WEDNESDAY, July 2 (HealthDay News) -- Before heading to the gym, you should brush up on how to protect yourself from a potentially deadly superbug, say doctors from Loyola University.

While infections from methicillin-resistant Staphylococcus aureus (MRSA) usually occur in hospitals and health-care settings, they are on the rise in community locales, according to Jorge Parada, director of the infection control program at Loyola University Hospital in Maywood.

"There is no doubt that MRSA and other infections can be transmitted without direct person-to-person contact," Parada said in a prepared statement. "Although it's low, it is possible to catch MRSA by using shared gym equipment like free weights or exercise cycles. The first step in preventing the spread of any type of infection is awareness of the possibility."

Generally, 5 percent to 10 percent of people are infected with MRSA. The superbug can survive for hours, even days, on the surface of gym equipment and other inanimate objects, Parada said.

"If we were dealing with something that virtually nobody had, then it wouldn't be a big deal," Parada said. "The problem with the MRSA epidemic in the community is you don't know when you're going to touch something that somebody with MRSA touched."

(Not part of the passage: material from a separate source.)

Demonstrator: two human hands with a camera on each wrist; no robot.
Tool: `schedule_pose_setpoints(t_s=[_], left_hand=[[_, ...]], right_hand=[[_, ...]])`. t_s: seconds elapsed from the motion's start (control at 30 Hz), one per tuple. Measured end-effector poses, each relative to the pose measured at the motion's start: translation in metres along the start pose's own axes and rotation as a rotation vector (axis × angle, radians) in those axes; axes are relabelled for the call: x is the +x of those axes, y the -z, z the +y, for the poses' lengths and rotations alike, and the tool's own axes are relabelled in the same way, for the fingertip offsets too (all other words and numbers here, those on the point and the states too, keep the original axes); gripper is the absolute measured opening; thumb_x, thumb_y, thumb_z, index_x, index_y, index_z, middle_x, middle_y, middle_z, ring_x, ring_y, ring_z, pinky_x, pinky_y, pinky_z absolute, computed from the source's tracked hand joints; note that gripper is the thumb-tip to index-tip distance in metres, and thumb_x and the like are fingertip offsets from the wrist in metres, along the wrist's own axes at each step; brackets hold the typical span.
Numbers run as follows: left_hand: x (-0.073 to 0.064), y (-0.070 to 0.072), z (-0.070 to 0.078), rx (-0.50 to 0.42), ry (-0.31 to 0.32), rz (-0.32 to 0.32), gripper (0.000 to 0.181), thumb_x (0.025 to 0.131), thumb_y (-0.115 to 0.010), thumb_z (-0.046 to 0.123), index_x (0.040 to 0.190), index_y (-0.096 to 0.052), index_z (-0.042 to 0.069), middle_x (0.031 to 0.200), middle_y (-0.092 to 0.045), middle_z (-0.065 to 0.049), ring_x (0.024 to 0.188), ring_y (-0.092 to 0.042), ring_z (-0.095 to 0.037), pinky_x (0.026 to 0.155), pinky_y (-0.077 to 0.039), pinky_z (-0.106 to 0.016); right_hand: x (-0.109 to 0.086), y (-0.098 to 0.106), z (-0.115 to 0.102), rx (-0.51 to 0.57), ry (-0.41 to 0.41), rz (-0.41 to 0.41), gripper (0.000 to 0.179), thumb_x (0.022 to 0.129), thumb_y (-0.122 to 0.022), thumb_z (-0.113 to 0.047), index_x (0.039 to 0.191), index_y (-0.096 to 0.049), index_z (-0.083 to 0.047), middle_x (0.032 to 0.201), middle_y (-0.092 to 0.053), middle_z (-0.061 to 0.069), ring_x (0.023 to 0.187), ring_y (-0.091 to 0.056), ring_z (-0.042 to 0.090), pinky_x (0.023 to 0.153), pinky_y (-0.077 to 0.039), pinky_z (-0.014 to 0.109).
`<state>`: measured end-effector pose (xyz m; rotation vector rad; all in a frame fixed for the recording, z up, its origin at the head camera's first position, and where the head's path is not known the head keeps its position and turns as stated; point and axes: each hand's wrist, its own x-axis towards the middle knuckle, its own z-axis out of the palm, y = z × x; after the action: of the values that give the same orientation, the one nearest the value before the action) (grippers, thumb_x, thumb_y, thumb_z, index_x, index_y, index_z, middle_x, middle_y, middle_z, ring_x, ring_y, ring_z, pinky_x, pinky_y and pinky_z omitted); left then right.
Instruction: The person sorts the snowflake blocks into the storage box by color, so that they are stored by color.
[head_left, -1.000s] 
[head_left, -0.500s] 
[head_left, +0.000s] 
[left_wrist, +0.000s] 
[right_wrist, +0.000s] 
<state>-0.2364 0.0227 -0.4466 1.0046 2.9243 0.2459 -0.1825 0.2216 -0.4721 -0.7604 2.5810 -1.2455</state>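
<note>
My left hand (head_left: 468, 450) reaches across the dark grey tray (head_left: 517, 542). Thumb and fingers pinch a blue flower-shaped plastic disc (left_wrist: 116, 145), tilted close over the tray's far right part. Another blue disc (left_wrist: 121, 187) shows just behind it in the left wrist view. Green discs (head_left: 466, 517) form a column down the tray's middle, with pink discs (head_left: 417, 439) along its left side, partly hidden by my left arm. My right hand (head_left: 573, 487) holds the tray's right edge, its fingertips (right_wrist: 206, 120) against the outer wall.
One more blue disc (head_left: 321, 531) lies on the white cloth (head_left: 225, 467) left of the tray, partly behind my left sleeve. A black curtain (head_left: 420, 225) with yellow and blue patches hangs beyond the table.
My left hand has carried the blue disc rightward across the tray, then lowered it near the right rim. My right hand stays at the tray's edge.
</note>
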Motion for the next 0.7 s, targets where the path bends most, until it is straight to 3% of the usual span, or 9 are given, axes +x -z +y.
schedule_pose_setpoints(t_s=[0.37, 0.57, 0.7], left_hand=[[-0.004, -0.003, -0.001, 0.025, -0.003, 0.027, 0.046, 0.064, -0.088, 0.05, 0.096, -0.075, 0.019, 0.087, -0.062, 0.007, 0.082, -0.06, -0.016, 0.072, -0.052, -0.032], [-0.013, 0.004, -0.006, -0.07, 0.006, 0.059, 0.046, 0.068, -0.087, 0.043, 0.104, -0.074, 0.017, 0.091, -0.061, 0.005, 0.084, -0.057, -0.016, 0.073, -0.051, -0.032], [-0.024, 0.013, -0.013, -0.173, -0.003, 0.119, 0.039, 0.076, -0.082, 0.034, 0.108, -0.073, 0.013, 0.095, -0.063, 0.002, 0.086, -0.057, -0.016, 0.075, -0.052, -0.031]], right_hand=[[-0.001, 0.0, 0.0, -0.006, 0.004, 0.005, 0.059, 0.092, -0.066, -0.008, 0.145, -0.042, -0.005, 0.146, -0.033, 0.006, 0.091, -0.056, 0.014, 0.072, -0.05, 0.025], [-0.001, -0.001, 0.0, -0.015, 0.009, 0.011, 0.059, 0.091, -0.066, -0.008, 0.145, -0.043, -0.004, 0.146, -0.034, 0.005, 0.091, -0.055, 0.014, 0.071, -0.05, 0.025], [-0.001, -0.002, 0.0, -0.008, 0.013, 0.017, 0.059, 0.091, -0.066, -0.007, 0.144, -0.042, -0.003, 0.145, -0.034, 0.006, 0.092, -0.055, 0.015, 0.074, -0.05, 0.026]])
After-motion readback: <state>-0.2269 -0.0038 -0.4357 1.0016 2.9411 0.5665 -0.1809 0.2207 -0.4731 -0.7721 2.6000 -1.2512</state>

The benefits of exercise outweigh the risks of catching MRSA, so Parada suggests taking these precautions:

* Use clothing or a towel as a barrier between your skin and shared equipment, such as weight-training machines, wrestling or yoga mats, and sauna and locker room benches.
* Insist your gym have antiseptic wipes readily available to clean equipment before and after each use.
* Cover any open wounds or sores with a bandage before working out. Keep the area clean.
* Never share personal items such as towels, clothing, swim wear, combs, soap, shampoo or shaving gear.
* Inquire how high-touch areas and equipment are being cleaned, how often and what type of cleanser is being used. If the gym provides towels, customers need to know if the gym washes and dries them in temperatures high enough to kill MRSA.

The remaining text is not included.